» Task item: Restate all of the data below word for word.

» Stored data:
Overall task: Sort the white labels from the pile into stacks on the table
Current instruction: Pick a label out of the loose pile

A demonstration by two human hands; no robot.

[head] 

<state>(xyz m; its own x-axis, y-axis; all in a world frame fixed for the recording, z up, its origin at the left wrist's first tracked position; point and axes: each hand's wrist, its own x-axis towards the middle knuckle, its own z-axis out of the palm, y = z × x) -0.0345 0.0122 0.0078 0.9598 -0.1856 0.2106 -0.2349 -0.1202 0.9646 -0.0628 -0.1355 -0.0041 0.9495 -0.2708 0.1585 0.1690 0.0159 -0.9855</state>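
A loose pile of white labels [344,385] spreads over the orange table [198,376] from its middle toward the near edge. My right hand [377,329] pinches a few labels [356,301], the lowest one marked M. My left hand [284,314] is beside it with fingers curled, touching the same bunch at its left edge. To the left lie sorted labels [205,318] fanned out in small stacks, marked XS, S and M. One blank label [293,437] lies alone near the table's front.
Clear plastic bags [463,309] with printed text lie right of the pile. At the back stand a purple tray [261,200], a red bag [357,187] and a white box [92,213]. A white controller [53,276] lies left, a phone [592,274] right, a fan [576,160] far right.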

» Reply to the exercise:
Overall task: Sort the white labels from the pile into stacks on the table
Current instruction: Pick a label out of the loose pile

A demonstration by two human hands; no robot.

[head] 

<state>(xyz m; its own x-axis, y-axis; all in a world frame fixed for the recording, z up, its origin at the left wrist's first tracked position; point and axes: each hand's wrist, its own x-axis towards the middle knuckle, its own z-axis out of the palm, y = z × x) -0.0345 0.0122 0.0078 0.9598 -0.1856 0.2106 -0.2349 -0.1202 0.9646 -0.0628 -0.1355 -0.0041 0.9495 -0.2708 0.1585 0.1690 0.0159 -0.9855</state>
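A loose pile of white labels [344,385] spreads over the orange table [198,376] from its middle toward the near edge. My right hand [377,329] pinches a few labels [356,301], the lowest one marked M. My left hand [284,314] is beside it with fingers curled, touching the same bunch at its left edge. To the left lie sorted labels [205,318] fanned out in small stacks, marked XS, S and M. One blank label [293,437] lies alone near the table's front.
Clear plastic bags [463,309] with printed text lie right of the pile. At the back stand a purple tray [261,200], a red bag [357,187] and a white box [92,213]. A white controller [53,276] lies left, a phone [592,274] right, a fan [576,160] far right.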

The answer is now complete.